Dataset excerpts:

<<<<

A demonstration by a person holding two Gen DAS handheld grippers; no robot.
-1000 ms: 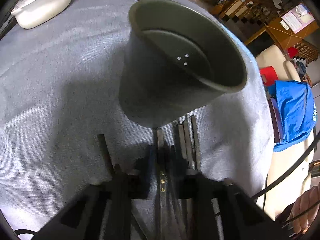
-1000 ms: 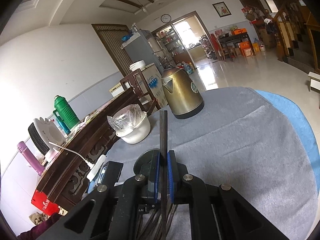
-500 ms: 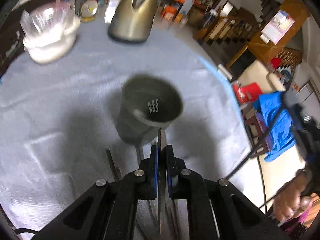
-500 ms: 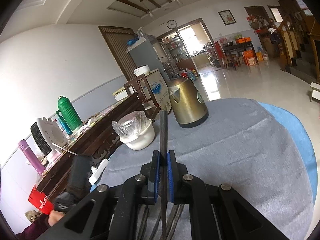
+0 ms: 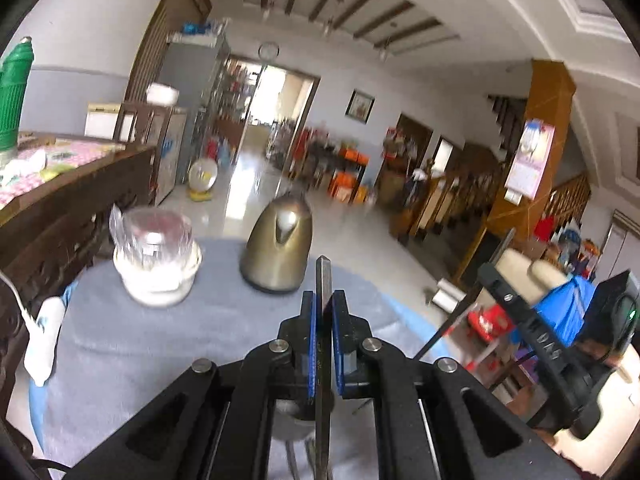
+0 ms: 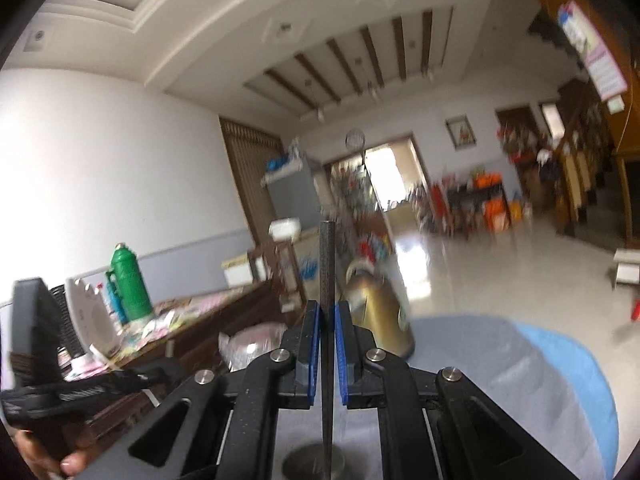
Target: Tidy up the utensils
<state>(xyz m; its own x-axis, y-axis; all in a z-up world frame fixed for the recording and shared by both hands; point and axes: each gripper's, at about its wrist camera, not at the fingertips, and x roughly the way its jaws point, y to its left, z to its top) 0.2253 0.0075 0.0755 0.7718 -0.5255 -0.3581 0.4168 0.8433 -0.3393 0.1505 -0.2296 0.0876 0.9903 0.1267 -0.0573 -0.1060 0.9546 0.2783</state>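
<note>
My left gripper is shut on a thin dark utensil that stands upright between its blue pads, its pointed end above the fingertips. My right gripper is shut on a dark round stick, also upright. The grey metal holder cup shows only in part, low between the left gripper's arms, and its rim peeks out under the right gripper. Each gripper appears in the other's view: the right one at the right, the left one at the left with a hand below it.
The round table carries a grey cloth over a blue one. At its far side stand a brass-coloured kettle and a white bowl with a plastic bag. A dark wooden sideboard lies to the left.
Both grippers have risen and tilted up. The left view swung from the cloth and the cup to the room, and the cup sank below the fingers. Both stay shut on their utensils.
</note>
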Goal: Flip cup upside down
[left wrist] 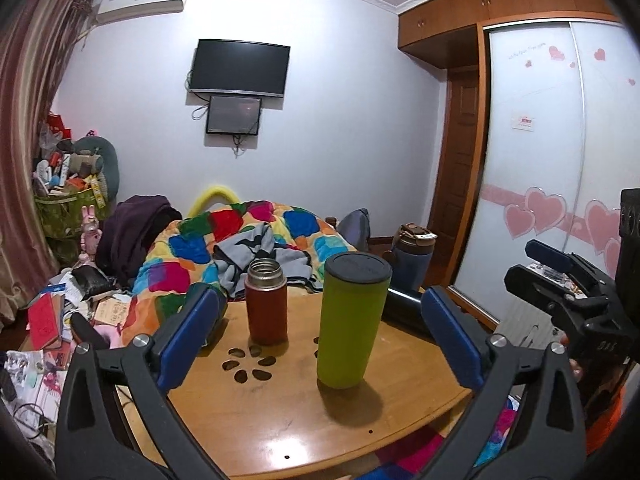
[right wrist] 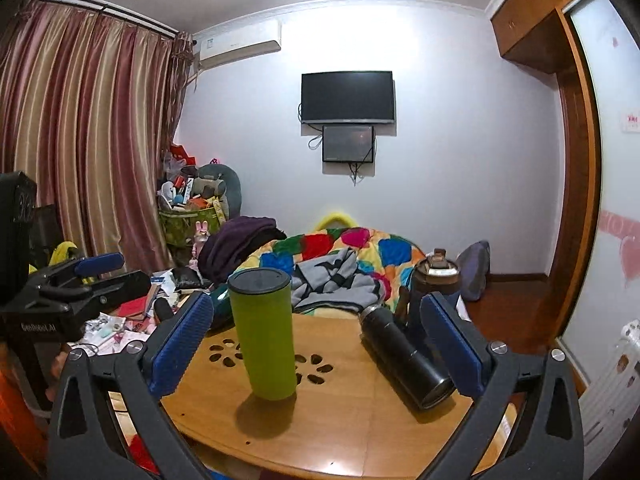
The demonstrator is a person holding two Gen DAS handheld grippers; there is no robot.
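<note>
A tall green cup [left wrist: 352, 320] with a dark round end on top stands on the round wooden table [left wrist: 280, 420]; it also shows in the right wrist view [right wrist: 266, 332]. My left gripper [left wrist: 320, 336] is open and empty, its blue pads [left wrist: 188, 336] wide apart in front of the cup. My right gripper [right wrist: 316, 344] is open and empty, with the cup between its pads [right wrist: 180, 344] but farther out. Each gripper shows at the other view's edge.
A red-brown open flask [left wrist: 266, 300] stands left of the cup. A black bottle [right wrist: 408, 356] lies on its side at the table's right. A dark blue bottle [left wrist: 412, 256] stands behind. A bed with a colourful quilt [left wrist: 256, 240] lies beyond. Clutter covers the floor at left.
</note>
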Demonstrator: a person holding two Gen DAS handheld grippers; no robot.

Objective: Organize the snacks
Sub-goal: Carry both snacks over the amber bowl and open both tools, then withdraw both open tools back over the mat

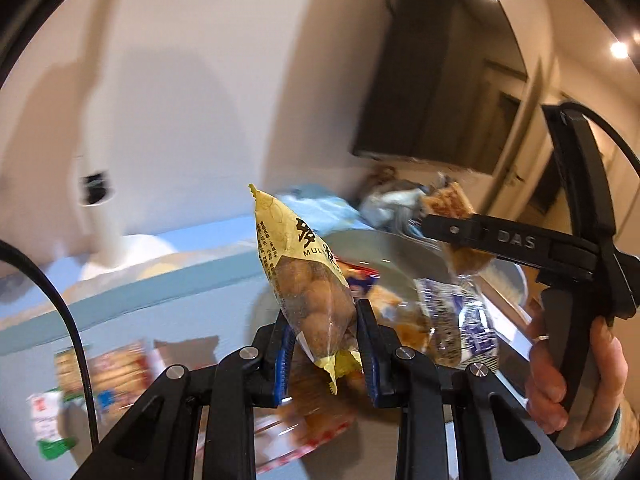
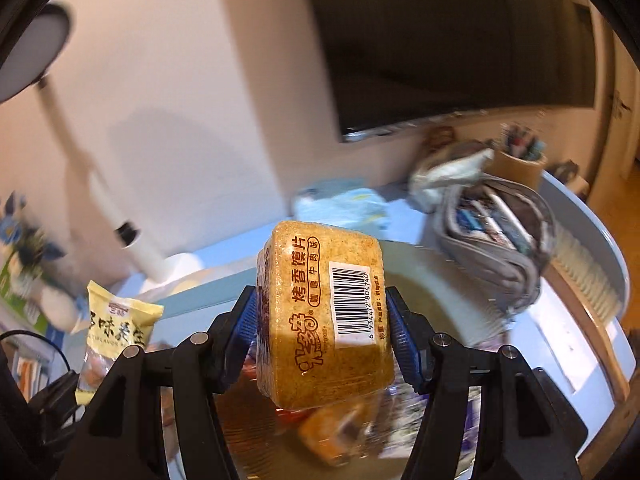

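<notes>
1. Peanuts first: my left gripper (image 1: 325,350) has its blue pads pressed on the lower end of a yellow peanut packet (image 1: 306,280), jaws drawn in narrow around it. The packet stands tilted, its crimped top leaning toward the upper left, clear of the table.
2. In my right wrist view, the right gripper (image 2: 322,330) is clamped on an orange-brown pack of toasted bun slices (image 2: 324,320), jaws at a middling width with a pad against each side. The barcode side faces the camera.
3. From the left camera I see the right gripper (image 1: 452,236) off to the right, with the same pack between its fingers, above a pale round plate (image 1: 384,248). A hand (image 1: 576,376) grips its handle.
4. The peanut packet (image 2: 116,332) also shows at the lower left of the right view.
5. Below both grippers lie more snacks, blurred: a purple-and-clear wrapped one (image 1: 460,328) and red-and-white packets (image 1: 116,364) on the blue table (image 1: 132,304).
6. Farther back on the table I make out a grey pencil case (image 2: 496,236), a cup of pens (image 2: 518,160) and a white lamp base (image 2: 172,268). A dark screen (image 2: 452,40) hangs on the wall.
</notes>
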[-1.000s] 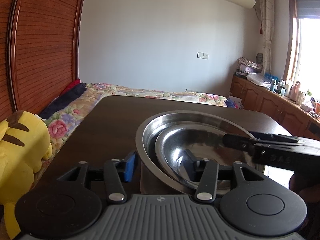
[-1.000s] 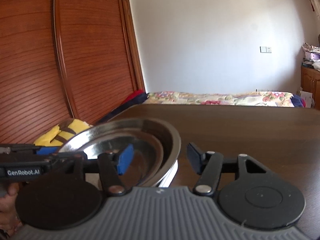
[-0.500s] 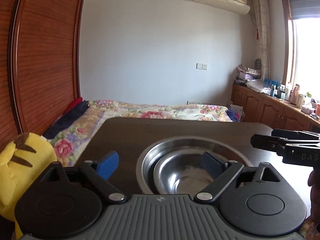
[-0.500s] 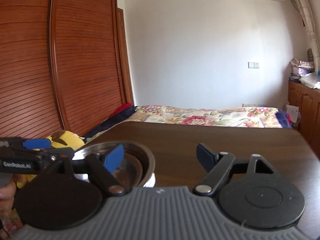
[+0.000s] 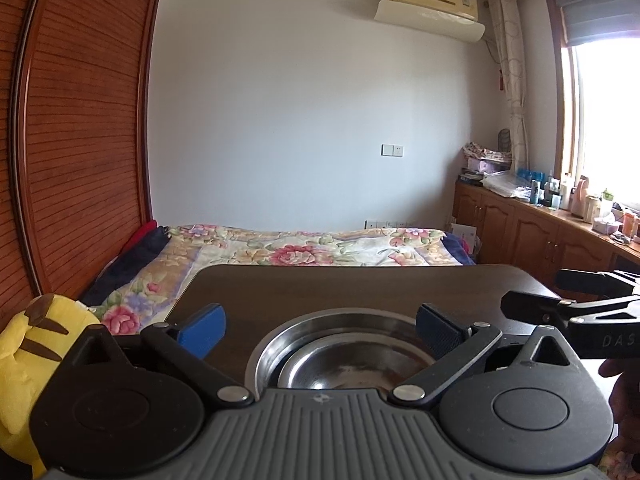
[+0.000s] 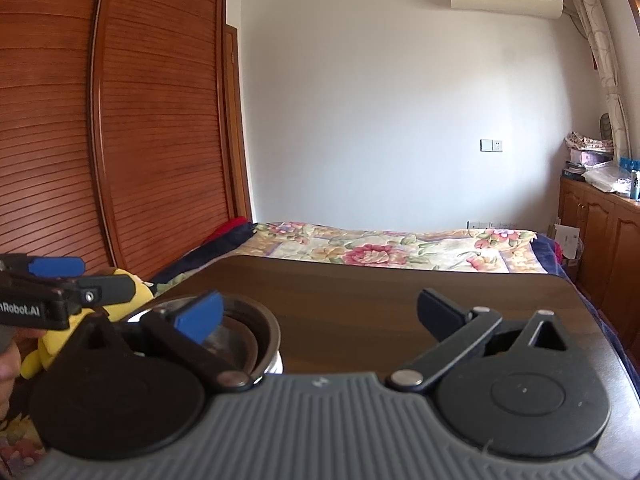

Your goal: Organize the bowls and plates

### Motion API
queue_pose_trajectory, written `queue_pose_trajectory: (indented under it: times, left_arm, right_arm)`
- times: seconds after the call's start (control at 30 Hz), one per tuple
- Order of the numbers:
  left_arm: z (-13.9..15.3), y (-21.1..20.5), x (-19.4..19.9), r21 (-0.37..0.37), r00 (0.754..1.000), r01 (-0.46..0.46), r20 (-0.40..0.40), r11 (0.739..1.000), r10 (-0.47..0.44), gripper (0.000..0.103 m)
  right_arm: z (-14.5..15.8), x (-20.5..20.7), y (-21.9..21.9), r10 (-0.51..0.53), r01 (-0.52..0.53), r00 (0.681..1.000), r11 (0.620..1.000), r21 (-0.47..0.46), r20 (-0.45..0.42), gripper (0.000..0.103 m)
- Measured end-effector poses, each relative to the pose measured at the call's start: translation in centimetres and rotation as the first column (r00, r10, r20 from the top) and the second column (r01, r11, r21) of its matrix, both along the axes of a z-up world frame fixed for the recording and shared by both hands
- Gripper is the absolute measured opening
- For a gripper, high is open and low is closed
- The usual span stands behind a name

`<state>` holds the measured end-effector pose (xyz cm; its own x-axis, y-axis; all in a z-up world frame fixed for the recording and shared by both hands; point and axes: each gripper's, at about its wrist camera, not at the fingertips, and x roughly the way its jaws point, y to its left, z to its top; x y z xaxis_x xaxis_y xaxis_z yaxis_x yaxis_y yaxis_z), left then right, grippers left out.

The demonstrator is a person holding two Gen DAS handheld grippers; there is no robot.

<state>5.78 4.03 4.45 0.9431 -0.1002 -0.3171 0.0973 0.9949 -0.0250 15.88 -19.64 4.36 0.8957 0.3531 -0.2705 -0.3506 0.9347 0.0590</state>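
Two steel bowls sit nested on the dark wooden table (image 5: 360,284): a large outer bowl (image 5: 280,336) with a smaller bowl (image 5: 344,368) inside it. My left gripper (image 5: 320,328) hovers above and just behind them, open, nothing between its blue pads. In the right wrist view the nested bowls (image 6: 260,332) lie at the lower left, and my right gripper (image 6: 320,312) stands open to their right, holding nothing. The left gripper (image 6: 80,280) shows at the left edge there; the right gripper (image 5: 568,300) shows at the right edge of the left wrist view.
A yellow plush toy (image 5: 24,356) lies off the table's left side. A bed with a floral cover (image 5: 312,248) stands beyond the far edge. Wooden cabinets (image 5: 540,236) with clutter run along the right wall, and a slatted wardrobe (image 6: 120,140) on the left.
My left gripper let go of the large bowl's rim, opened wide and drew back upward. The right gripper lifted out of the bowls and drew away to the right. Both bowls stayed put.
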Motion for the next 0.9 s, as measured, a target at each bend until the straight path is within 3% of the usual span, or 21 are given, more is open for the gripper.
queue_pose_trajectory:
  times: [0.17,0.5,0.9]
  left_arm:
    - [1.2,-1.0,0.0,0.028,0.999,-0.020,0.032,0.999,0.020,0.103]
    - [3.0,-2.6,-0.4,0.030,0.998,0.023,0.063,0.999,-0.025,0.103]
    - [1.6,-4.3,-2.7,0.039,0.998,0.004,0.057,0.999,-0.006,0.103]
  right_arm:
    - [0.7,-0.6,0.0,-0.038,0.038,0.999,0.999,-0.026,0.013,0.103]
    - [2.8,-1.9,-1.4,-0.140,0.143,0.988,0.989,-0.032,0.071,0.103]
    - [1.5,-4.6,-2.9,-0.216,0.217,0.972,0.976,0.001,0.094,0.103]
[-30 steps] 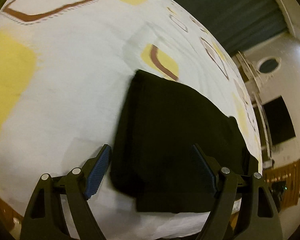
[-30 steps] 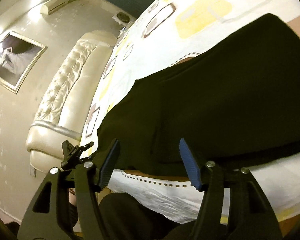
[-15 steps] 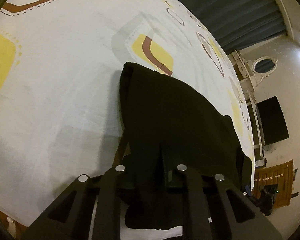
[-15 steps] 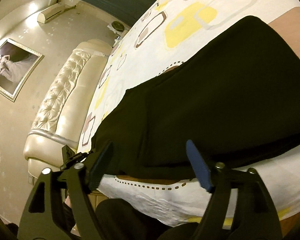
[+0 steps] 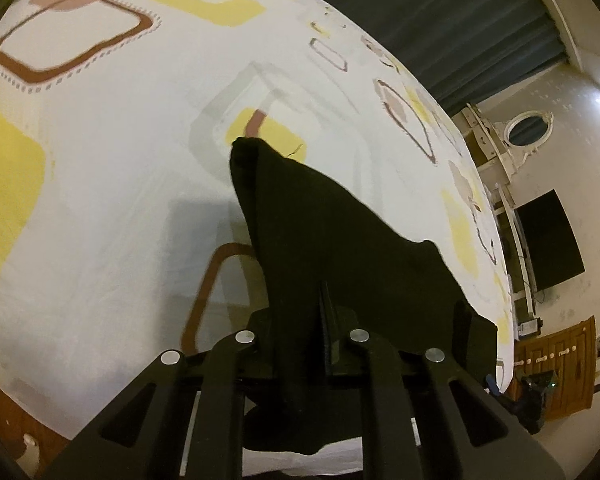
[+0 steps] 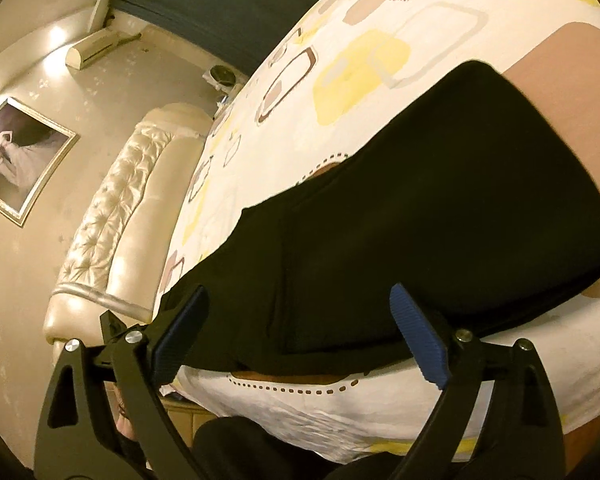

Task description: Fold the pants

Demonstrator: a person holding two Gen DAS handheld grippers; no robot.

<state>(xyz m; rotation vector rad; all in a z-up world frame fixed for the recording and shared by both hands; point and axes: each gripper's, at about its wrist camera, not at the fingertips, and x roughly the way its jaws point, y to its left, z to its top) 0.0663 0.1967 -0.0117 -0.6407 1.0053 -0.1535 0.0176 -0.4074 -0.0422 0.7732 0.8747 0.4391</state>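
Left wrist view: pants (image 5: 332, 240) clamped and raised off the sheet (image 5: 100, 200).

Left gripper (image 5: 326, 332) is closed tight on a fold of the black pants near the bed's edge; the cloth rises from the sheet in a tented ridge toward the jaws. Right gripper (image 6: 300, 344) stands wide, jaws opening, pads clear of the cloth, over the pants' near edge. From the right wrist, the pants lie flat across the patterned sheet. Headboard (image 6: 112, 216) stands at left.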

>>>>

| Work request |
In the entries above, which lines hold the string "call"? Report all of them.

| Answer to this problem |
- times: seconds after the call's start (control at 30 Hz), one per tuple
- Measured end-effector poses, each relative to the pose measured at the call's start: translation in centimetres and rotation as the first column (r00, r10, r20 from the top) and the second column (r01, r11, r21) of its matrix, both along the axes of a z-up world frame fixed for the recording and shared by both hands

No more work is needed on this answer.